Segment Open

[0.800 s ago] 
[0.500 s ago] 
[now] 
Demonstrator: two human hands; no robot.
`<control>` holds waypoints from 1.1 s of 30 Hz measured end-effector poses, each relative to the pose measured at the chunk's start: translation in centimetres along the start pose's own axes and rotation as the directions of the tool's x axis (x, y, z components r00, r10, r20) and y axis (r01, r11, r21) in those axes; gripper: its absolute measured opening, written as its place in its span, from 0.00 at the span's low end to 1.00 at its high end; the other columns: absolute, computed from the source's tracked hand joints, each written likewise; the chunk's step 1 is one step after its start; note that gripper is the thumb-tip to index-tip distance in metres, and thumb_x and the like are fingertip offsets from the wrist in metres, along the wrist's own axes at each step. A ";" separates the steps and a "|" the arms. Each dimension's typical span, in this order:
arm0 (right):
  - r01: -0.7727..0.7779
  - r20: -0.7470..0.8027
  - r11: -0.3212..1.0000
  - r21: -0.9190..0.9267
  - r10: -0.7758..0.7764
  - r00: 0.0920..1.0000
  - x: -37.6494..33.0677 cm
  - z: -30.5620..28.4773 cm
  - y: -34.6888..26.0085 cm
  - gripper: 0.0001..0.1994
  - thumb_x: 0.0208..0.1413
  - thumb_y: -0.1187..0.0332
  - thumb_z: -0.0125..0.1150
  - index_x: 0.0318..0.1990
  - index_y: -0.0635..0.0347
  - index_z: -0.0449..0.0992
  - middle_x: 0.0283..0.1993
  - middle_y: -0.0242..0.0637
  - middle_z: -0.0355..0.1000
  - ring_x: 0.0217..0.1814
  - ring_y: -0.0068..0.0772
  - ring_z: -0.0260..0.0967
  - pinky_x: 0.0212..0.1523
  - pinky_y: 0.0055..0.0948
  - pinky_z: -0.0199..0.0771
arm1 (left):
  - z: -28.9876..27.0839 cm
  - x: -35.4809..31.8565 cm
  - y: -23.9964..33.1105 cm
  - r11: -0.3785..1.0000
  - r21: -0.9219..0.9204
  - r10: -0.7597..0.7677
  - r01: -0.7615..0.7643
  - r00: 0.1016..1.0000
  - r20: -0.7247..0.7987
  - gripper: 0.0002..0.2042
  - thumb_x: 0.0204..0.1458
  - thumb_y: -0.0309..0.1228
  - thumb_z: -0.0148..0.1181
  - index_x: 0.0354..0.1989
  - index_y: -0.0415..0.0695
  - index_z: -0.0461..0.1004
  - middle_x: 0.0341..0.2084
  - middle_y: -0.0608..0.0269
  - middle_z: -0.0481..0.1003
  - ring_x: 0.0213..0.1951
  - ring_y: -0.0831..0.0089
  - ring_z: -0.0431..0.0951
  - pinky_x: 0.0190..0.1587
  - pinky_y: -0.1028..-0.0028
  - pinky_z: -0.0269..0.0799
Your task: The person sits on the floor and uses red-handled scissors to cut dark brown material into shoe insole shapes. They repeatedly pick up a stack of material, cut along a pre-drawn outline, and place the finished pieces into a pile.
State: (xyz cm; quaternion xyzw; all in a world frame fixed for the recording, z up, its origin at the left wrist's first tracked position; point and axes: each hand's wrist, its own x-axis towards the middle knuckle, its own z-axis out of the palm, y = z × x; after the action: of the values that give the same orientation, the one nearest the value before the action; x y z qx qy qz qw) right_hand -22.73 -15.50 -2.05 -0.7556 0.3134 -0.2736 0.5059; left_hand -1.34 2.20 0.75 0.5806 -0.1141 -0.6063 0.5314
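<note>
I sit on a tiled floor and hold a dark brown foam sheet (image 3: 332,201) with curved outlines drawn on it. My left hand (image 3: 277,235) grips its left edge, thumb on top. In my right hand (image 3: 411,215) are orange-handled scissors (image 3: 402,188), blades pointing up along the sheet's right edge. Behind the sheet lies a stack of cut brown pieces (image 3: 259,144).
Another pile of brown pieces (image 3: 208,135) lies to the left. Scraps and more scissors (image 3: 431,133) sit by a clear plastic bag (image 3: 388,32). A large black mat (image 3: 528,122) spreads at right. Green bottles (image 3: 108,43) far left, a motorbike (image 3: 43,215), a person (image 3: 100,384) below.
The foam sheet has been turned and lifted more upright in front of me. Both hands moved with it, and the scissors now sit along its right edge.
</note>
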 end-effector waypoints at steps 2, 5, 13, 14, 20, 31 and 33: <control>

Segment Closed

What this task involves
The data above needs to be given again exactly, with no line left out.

Solution
[0.800 s ago] 
[0.500 s ago] 
[now] 
Demonstrator: two human hands; no robot.
`<control>` holds waypoints from 1.1 s of 30 Hz measured end-effector poses, each relative to the pose measured at the chunk's start: translation in centimetres along the start pose's own axes and rotation as the directions of the tool's x axis (x, y, z components r00, r10, r20) and y axis (r01, r11, r21) in those axes; gripper: its absolute measured opening, written as its place in its span, from 0.00 at the span's low end to 1.00 at its high end; the other columns: absolute, computed from the source's tracked hand joints, each written likewise; the chunk's step 1 is one step after its start; note that gripper is the thumb-tip to index-tip distance in metres, and thumb_x and the like are fingertip offsets from the wrist in metres, along the wrist's own axes at each step. A ";" separates the steps and a "|" the arms. Each dimension's typical span, in this order:
arm0 (right):
  - r01: -0.7727..0.7779
  - r20: -0.7470..0.8027
  - r11: -0.3212..1.0000
  - r21: -0.9190..0.9267
  - r10: -0.7758..0.7764
  - r00: 0.0920..1.0000
  - x: -37.6494..33.0677 cm
  - z: -30.5620..28.4773 cm
  - y: -34.6888..26.0085 cm
  - gripper: 0.0001..0.1994
  - thumb_x: 0.0208..0.1413
  - thumb_y: -0.1187..0.0332
  - thumb_z: -0.0125..0.1150
  - index_x: 0.0318..0.1990
  - index_y: -0.0635..0.0347
  - index_z: -0.0449..0.0992
  - middle_x: 0.0283..0.1993
  - middle_y: -0.0242..0.0637
  - middle_z: -0.0355..0.1000
  - ring_x: 0.0217..0.1814
  - ring_y: -0.0068..0.0772
  - ring_z: -0.0260..0.0967
  - pinky_x: 0.0212..0.1523
  - pinky_y: 0.0055..0.0948
  - pinky_z: -0.0199..0.0771
arm1 (left):
  - z: -28.9876..27.0839 cm
  - x: -35.4809..31.8565 cm
  - y: -23.9964..33.1105 cm
  - r11: -0.3785..1.0000
  - r21: -0.9219..0.9204
  - r10: -0.7597..0.7677
  - r01: -0.7615..0.7643
  - r00: 0.1016..1.0000
  - r20: -0.7247..0.7987
  - gripper: 0.0002..0.2042
  - thumb_x: 0.0204..0.1458
  - thumb_y: -0.0309..0.1228
  - thumb_z: -0.0148..0.1181
  - index_x: 0.0354..0.1989
  - index_y: -0.0415..0.0695
  - index_z: -0.0461..0.1004
  - middle_x: 0.0341..0.2084
  - middle_y: -0.0608..0.0269
  - middle_z: -0.0481..0.1003
  - ring_x: 0.0213..0.1951
  - ring_y: -0.0831..0.0089
  - ring_z: -0.0431..0.0951
  - pinky_x: 0.0190..0.1587
  - pinky_y: -0.1028..-0.0028
  - pinky_z: -0.0269..0.0799
Your task: The person sits on the floor and uses red-handled scissors to cut dark brown material into shoe insole shapes. They repeatedly pick up a stack of material, cut along a pre-drawn outline, and place the finished pieces into a pile.
State: (xyz cm; quaternion xyzw; all in a world frame fixed for the recording, z up, its origin at the left wrist's first tracked position; point and axes: each hand's wrist, its own x-axis towards the middle knuckle, its own z-axis out of the palm, y = z × x; after the action: of the values that give the same orientation, the one nearest the value before the action; x y z qx qy qz qw) right_hand -22.73 -15.50 -2.05 -0.7556 0.3134 -0.2736 0.5059; left_hand -1.34 2.20 0.75 0.5806 -0.1141 -0.6063 0.5314
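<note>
I sit on a tiled floor and hold a dark brown foam sheet (image 3: 332,201) with curved outlines drawn on it. My left hand (image 3: 277,235) grips its left edge, thumb on top. In my right hand (image 3: 411,215) are orange-handled scissors (image 3: 402,188), blades pointing up along the sheet's right edge. Behind the sheet lies a stack of cut brown pieces (image 3: 259,144).
Another pile of brown pieces (image 3: 208,135) lies to the left. Scraps and more scissors (image 3: 431,133) sit by a clear plastic bag (image 3: 388,32). A large black mat (image 3: 528,122) spreads at right. Green bottles (image 3: 108,43) far left, a motorbike (image 3: 43,215), a person (image 3: 100,384) below.
The foam sheet has been turned and lifted more upright in front of me. Both hands moved with it, and the scissors now sit along its right edge.
</note>
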 end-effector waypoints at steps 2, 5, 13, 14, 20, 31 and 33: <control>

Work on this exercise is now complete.